A alternativa a isso não passa pela ilusão utópica de que, em um estado ainda tão fundado na lógica patriarcal, misógina e heteronormativa, como é o nosso, um informe de tais pretensões reconciliatórias pudesse ser fundado na crítica feminista, cujo recurso à linguagem é um dentre vários modos de desconstrução de hegemonias. Contudo, e considerando que o relatório foi produzido e publicado sob o governo de uma mulher que (alguns/mas) aprenderam a chamar presidenta, cabe o questionamento de como a escrita masculinista, articulada a outros aspectos que veremos mais adiante, contribui para que os notáveis e louváveis avanços que a comissão brasileira conquistou no que diz respeito a questões de gênero e sexualidade sofram uma das mais recorrentes resistências ao debate dessas questões: serem tratadas à parte, em tópicos de interesse específico como estudos “de nichos”, e não em sua natureza de categorias que atravessam e engendram o corpo social como um todo.

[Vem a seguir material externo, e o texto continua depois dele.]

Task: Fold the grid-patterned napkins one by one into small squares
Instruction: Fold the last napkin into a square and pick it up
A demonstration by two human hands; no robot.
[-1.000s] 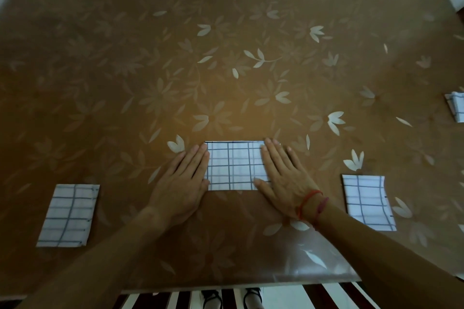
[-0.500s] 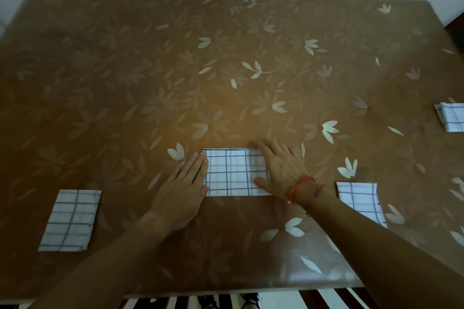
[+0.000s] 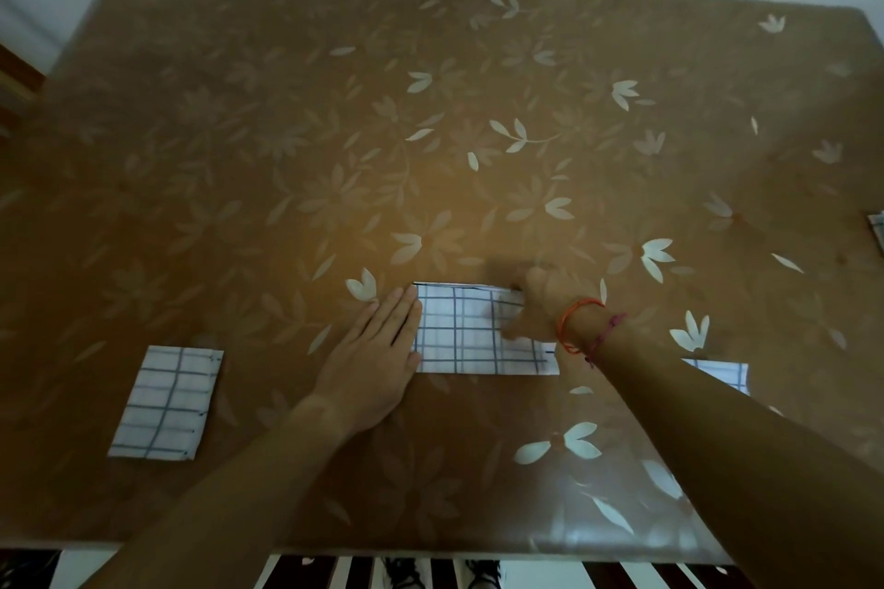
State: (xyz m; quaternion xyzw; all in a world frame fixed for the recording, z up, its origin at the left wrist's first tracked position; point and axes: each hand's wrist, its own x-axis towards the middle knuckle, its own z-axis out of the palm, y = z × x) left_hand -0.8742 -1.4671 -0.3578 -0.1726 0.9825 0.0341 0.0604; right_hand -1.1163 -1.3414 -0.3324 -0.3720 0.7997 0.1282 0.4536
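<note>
Right hand (image 3: 540, 306) has just gone from flat to curled and blurred at the right end of the napkin (image 3: 469, 330) near the worktop's (image 3: 287, 134) front edge, pinching or not I can't tell, left hand (image 3: 378, 349) pressing spread flat on its left end, so this one looks a fold short, with a folded napkin (image 3: 167, 402) front-left, a waiting napkin (image 3: 717, 371) beside my right forearm, and open room toward the far edge.

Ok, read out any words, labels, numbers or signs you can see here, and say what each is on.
None: no text can be read anywhere in the view.
The middle napkin, the left napkin and the right napkin carry only grid lines.
The tablecloth carries only a leaf pattern.
The wrist cords are plain.
</note>
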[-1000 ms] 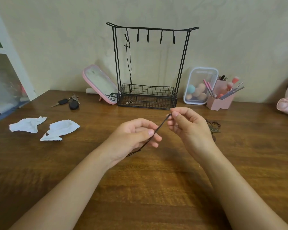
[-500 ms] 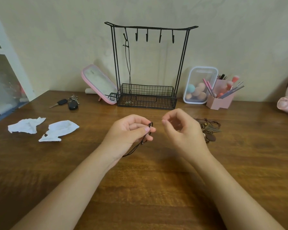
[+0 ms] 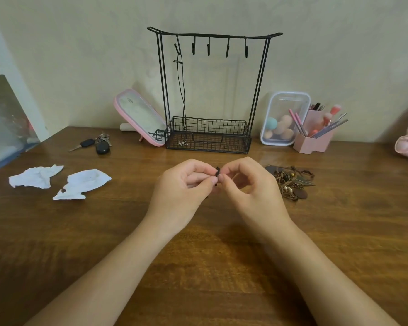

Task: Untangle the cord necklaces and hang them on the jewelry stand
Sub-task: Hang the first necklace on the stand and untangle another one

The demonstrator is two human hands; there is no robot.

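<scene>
I watch the left hand [image 3: 183, 187] and right hand [image 3: 251, 188] pinch a black cord [image 3: 218, 171] between curled fingers [image 3: 196, 169] over the bench [image 3: 210, 267]; tangled necklaces [image 3: 290, 182] lie beside the right hand, a hanging necklace [image 3: 182, 95] on the jewelry stand [image 3: 212, 35].

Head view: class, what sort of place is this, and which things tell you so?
Probably a home dressing table: a pink mirror, a pink holder of makeup brushes beside a box of sponges, and a wire jewelry stand.

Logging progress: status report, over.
Both pinch black cord: left hand, right hand. One necklace hangs on stand, leftmost hook. At right, tangled pile; nothing blocks stand.
</scene>
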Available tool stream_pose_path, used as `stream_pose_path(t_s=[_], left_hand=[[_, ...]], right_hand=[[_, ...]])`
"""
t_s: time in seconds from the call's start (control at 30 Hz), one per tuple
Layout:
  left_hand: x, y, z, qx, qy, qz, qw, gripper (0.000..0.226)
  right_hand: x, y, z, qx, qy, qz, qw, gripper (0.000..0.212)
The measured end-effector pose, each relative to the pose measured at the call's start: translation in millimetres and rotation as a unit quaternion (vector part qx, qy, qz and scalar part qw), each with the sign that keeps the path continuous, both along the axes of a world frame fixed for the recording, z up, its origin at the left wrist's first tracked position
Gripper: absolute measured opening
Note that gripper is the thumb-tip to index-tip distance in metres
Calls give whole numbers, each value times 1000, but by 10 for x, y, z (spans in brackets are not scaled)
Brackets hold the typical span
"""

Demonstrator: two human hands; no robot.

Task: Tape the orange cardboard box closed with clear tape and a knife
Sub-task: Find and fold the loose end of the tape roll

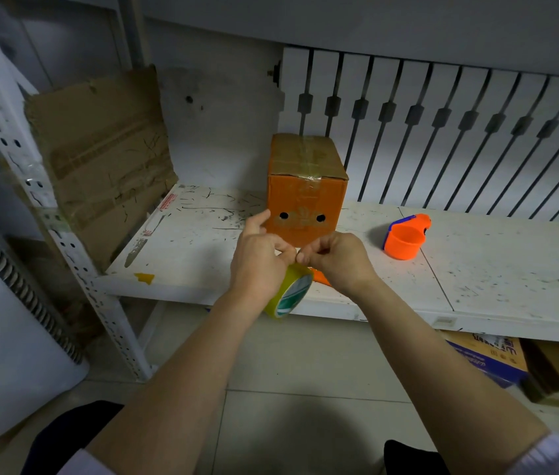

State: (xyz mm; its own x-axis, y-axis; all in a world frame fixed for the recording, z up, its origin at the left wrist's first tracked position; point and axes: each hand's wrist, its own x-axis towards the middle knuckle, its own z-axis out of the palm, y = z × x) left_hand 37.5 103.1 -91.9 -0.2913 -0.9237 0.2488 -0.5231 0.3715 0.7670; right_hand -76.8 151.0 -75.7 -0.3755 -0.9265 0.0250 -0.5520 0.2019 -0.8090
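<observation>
The orange cardboard box [305,197] stands on the white shelf [477,269], its flaps down with clear tape across the top and two round holes in its front. In front of it my left hand [259,262] holds the yellowish roll of clear tape [290,291] over the shelf's front edge. My right hand [336,258] pinches at the roll's top, where the tape's end seems to be. An orange object, possibly the knife's handle [321,277], pokes out on the shelf under my right hand, mostly hidden.
An orange and blue tape dispenser [406,236] lies on the shelf to the right of the box. A flattened brown cardboard sheet [103,159] leans at the shelf's left end against a perforated metal upright [48,217]. Cartons [497,361] sit on the floor beneath.
</observation>
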Motion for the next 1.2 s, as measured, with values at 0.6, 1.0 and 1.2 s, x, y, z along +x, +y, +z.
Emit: stream_pose_path(t_s=[0.6,1.0,1.2], left_hand=[[-103,108,-329,402,231,-130,876,13],[-35,107,-280,361,278,-159,876,24],[-103,142,-331,338,324,-96,878,20]], right_hand=[[-123,-52,-11,41,58,-27,997,22],[-90,-57,-153,-72,-35,-18,997,9],[-47,-60,-269,-83,-78,-54,992,10]])
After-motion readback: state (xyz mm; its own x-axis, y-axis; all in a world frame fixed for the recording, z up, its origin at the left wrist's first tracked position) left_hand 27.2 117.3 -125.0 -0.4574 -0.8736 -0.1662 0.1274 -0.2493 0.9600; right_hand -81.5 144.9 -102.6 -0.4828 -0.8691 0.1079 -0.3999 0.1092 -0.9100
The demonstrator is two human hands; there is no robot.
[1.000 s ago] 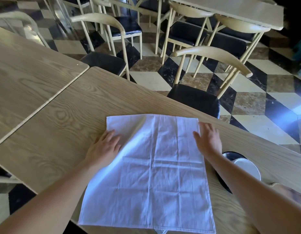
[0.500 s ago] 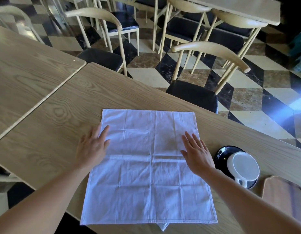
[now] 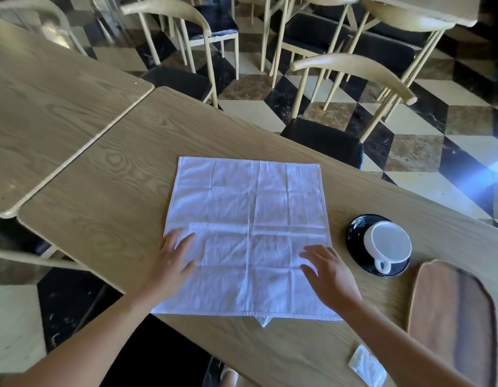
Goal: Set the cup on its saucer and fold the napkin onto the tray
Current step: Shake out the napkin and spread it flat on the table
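Cup (image 3: 389, 244) is seated on the black saucer (image 3: 354, 236), just beside the wooden tray (image 3: 451, 317). The napkin (image 3: 250, 208) is spread flat on the wooden table (image 3: 116, 191), touched by the left hand (image 3: 172, 263) and right hand (image 3: 330, 275), both held flat. Chairs (image 3: 354, 65) are set on a chequered floor (image 3: 418, 155) beyond.

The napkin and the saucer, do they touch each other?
Apart. The head view shows bare table between the napkin edge and the saucer rim.
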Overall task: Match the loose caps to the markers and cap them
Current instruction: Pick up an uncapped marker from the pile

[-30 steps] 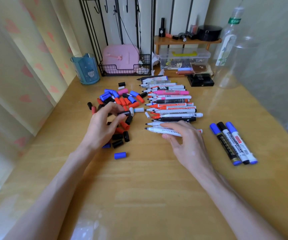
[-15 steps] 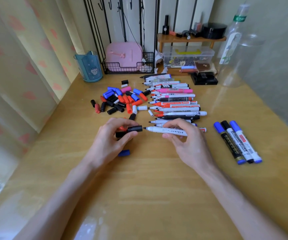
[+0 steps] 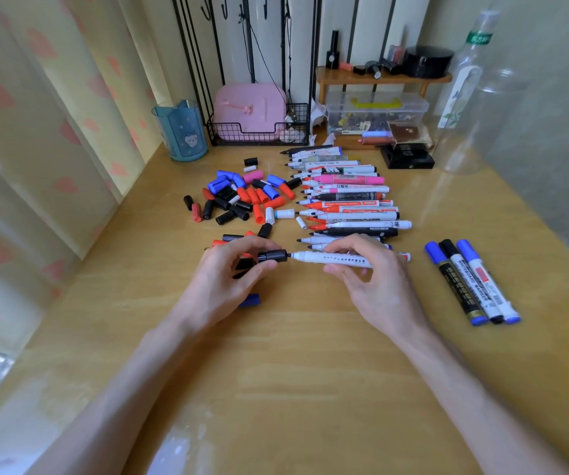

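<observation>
My left hand (image 3: pixel 228 279) pinches a black cap (image 3: pixel 272 256) whose open end meets the black tip of a white marker (image 3: pixel 331 259). That marker lies level, gripped around its barrel by my right hand (image 3: pixel 372 279). Behind them a row of uncapped markers (image 3: pixel 348 200) lies side by side, tips pointing left. A pile of loose caps (image 3: pixel 242 197) in black, red, blue, pink and white sits to the left of the row. One blue cap (image 3: pixel 250 299) lies under my left hand. Three capped markers (image 3: pixel 471 279) rest at the right.
A wooden desk (image 3: pixel 293 371) holds everything. At the back stand a blue cup (image 3: pixel 182 132), a wire basket with a pink case (image 3: pixel 252 113), a clear box (image 3: pixel 375 113) under a small shelf, a black box (image 3: pixel 408 156) and a clear bottle (image 3: pixel 464 94). A curtain hangs left.
My left hand picked a black cap from the pile and brought it right, up to the tip. My right hand lifted the white marker off the desk and holds it level.
</observation>
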`<state>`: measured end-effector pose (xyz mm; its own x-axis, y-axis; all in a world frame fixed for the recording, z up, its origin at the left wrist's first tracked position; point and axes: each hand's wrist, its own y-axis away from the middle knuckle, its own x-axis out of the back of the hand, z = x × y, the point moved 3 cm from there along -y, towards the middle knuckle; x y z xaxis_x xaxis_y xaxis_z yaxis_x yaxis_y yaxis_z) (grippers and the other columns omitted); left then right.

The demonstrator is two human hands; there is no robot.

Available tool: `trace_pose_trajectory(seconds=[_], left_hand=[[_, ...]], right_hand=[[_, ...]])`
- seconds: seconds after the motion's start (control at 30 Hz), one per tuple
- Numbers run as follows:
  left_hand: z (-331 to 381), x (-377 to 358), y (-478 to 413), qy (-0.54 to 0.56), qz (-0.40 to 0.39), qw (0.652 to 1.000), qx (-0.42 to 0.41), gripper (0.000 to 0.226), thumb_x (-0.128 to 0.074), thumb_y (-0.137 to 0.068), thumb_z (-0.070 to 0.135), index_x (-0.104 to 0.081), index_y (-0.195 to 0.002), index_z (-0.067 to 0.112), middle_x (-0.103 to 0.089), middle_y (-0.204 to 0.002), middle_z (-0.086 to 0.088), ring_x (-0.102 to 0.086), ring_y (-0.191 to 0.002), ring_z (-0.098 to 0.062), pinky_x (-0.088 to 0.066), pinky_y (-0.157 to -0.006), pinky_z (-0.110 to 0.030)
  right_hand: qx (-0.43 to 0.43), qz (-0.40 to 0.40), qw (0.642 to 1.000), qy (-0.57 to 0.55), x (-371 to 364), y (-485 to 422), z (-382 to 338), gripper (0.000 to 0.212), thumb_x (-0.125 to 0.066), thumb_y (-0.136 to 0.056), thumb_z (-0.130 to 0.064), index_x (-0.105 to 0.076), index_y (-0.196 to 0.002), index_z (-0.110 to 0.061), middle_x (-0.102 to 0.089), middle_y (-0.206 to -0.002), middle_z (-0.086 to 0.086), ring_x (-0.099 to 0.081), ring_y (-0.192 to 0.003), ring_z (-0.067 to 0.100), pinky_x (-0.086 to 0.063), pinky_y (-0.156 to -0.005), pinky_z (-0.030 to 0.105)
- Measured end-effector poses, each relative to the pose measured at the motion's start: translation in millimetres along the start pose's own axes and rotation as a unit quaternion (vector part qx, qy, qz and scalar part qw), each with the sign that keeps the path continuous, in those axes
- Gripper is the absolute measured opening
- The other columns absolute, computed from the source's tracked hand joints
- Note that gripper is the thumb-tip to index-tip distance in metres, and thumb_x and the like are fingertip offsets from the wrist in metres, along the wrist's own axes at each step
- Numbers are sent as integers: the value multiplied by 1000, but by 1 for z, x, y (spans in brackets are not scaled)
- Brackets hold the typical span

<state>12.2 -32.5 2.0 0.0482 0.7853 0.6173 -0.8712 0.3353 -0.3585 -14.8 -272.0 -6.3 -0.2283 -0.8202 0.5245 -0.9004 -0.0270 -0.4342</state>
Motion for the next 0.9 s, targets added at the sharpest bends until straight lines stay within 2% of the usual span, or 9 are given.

Outra característica constante a todo o texto do relatório – e que, por recorrente e hegemônica, não se faz menos problemática e passível de consideração crítica – é seu caráter de narrativa linear e unificadora, aspecto que o torna aparentado do informe argentino Nunca Más (CRENZEL, 2010), do Informe Rettig chileno (GRANDIN, 2005), e do informe da comissão sul-africana (CEJAS, 2007), entre tantos outros, e que, ainda segundo Cejas, trata-se de uma estratégia no processo a cujo serviço se põe esse tipo de comissão, isto é, no processo de substituição de uma narrativa nacional com vistas à substituição de

um projeto sóciopolítico de nação. Aqui, mais que apontar essa característica, vale analisar o que ela opera: a supressão das contra- narrativas, das vozes de contradição que – seja por parte de agentes da repressão que desaprovaram a existência e atuação da comissão, seja por parte de agentes sociais vitimizados/as pelo regime e seus/suas familiares, que tenham considerado insuficiente ou inadequado o conteúdo do informe final – são incorporadas ao relato unificador, e assim passam a ser tuteladas por esse terceiro que fala por elas – no caso, um aparato de estado –, fundindo suas posições díspares e diversas em uma narrativa unificada com a qual, por essa via artificial, passam a corroborar.